Fort Wyman was an earthen fort built by the Union Army near Rolla, Missouri during the American Civil War.

Rolla had been captured by General Franz Sigel on June 12, 1861 and from that date throughout the Civil War it remained in Union hands for President Abraham Lincoln had issued an order: "By all means hold Rolla." Rolla was the westernmost supply depot in Southern Missouri being at the Western Terminus of the Pacific Railroad at that date. Following the Union defeat at the Battle of Wilson's Creek on August 10, 1861, the Union Army fell back to Rolla and began building an earthen fort on the top of a hill alongside the present Highway 63 about a mile from the Courthouse. The rectangular fort had a dry moat around the perimeter with 32-pound field pieces located on each corner of the fort to cover any attack on Rolla from the south.

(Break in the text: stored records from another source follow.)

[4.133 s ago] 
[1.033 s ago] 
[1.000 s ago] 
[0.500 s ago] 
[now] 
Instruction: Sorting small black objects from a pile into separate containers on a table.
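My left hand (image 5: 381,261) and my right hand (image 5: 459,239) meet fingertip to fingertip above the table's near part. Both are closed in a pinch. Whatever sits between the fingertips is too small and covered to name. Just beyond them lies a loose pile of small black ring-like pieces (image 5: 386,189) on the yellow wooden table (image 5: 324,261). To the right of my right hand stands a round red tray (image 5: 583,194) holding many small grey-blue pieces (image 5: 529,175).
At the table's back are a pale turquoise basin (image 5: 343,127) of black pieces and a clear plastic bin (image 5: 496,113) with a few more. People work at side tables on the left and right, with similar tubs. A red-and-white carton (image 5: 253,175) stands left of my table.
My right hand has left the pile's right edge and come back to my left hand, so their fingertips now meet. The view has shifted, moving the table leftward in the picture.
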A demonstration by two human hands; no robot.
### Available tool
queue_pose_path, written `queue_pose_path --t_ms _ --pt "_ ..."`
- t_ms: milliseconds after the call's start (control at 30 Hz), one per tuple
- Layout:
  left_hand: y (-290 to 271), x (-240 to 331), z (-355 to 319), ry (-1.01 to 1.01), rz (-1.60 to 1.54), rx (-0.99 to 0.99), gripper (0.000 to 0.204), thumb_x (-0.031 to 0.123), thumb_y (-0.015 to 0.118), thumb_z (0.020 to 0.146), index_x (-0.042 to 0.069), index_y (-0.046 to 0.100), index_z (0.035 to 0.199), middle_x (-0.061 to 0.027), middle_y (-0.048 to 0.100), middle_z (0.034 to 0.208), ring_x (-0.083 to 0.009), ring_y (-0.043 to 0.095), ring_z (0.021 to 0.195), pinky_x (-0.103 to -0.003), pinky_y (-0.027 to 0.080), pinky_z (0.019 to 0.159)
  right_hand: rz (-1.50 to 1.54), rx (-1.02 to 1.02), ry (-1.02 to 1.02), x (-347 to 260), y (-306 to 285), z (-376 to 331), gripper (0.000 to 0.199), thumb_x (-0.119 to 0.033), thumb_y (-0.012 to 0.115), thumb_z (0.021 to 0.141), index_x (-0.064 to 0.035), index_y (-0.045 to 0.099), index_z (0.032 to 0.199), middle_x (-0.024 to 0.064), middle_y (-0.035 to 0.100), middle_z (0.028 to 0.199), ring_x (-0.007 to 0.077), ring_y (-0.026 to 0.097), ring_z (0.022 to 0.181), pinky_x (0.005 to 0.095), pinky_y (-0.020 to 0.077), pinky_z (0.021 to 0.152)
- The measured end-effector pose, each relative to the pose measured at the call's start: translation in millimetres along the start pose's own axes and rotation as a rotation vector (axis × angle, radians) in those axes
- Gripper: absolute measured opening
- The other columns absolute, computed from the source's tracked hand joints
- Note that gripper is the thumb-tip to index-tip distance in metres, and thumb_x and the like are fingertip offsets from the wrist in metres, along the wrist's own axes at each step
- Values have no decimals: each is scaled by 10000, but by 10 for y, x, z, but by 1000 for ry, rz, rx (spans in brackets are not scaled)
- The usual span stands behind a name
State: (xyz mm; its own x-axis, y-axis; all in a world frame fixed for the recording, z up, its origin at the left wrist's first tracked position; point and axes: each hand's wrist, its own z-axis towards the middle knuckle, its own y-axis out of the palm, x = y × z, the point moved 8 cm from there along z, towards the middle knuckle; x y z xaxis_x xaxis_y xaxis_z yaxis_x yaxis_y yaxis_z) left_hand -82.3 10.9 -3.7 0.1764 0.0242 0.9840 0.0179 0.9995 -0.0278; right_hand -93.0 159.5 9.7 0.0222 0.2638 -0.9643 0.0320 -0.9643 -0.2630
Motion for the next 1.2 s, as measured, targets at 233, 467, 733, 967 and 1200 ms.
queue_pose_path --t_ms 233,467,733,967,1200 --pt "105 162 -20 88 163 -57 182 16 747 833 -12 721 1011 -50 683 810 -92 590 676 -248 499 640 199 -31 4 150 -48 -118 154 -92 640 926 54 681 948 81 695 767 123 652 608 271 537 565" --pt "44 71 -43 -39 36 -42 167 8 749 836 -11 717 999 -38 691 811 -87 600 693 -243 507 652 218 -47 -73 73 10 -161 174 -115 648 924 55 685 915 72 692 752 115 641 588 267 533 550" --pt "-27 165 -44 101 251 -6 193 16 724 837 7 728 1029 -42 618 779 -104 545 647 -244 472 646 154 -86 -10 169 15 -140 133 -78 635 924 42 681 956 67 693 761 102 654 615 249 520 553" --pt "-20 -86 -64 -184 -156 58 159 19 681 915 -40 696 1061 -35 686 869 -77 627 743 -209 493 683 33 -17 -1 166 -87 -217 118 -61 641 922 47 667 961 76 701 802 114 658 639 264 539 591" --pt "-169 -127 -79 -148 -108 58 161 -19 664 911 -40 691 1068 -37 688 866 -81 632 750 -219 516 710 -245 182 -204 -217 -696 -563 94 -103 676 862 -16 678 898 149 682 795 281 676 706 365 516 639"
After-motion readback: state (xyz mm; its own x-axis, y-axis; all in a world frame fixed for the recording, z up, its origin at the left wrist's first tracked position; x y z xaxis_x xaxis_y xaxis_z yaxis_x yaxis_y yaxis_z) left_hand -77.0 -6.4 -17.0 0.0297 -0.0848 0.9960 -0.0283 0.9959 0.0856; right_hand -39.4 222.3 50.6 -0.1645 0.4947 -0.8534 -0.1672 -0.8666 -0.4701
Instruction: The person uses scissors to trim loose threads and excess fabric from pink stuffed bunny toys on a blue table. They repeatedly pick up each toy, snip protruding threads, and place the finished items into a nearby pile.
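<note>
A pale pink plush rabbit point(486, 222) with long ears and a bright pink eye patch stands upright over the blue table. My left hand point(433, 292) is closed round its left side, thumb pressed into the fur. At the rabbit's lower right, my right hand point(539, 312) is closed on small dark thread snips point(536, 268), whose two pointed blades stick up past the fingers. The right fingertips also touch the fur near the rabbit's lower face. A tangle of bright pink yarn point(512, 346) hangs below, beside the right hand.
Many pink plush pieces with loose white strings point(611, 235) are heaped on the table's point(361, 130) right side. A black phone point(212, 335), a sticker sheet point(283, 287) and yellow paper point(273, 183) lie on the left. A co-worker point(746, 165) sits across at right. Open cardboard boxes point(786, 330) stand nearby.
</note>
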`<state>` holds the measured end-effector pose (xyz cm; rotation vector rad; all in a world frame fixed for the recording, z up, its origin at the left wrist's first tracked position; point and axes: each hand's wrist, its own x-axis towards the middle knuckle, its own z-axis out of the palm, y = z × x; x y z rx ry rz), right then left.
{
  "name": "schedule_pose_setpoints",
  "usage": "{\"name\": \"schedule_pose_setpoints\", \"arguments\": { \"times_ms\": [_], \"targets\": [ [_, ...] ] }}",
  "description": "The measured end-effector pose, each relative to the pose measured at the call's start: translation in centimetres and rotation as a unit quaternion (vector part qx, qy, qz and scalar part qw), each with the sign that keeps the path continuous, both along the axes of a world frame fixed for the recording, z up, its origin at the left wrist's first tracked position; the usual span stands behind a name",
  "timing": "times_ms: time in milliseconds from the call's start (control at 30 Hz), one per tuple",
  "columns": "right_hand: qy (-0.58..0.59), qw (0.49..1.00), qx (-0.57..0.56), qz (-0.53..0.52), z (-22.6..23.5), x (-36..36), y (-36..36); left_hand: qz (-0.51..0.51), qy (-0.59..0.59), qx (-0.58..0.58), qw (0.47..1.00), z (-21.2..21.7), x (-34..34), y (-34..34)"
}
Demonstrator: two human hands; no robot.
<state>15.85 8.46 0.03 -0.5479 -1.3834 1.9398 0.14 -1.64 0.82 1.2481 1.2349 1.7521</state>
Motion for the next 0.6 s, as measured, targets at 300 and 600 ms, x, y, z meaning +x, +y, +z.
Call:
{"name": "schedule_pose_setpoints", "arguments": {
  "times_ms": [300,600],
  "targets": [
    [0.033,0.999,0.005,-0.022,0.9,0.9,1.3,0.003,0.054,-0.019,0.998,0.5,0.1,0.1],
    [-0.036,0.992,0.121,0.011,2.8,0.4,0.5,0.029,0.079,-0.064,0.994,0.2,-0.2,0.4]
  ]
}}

It was named Fort Wyman after Colonel John B. Wyman. Colonel Wyman sent out soldiers from Rolla in all directions who captured what they called rebellious residents of the Rolla area and made them prisoners and forced them to clear the Fort Wyman area of the brush and trees by using the ax, shovel, pick, and saw. Four huge guns arrived by railroad to be placed at the four corners of the Fort. The guns were called "32-pounders". Each gun required a ten-mule team to drag the gun from the railroad depot to the fort that was done on August 18, 1861. These guns were fired only for practice. The fort was a Union stronghold in the Midwest. While it never saw military action, it trained and provided Union troops that kept Missouri in Union hands.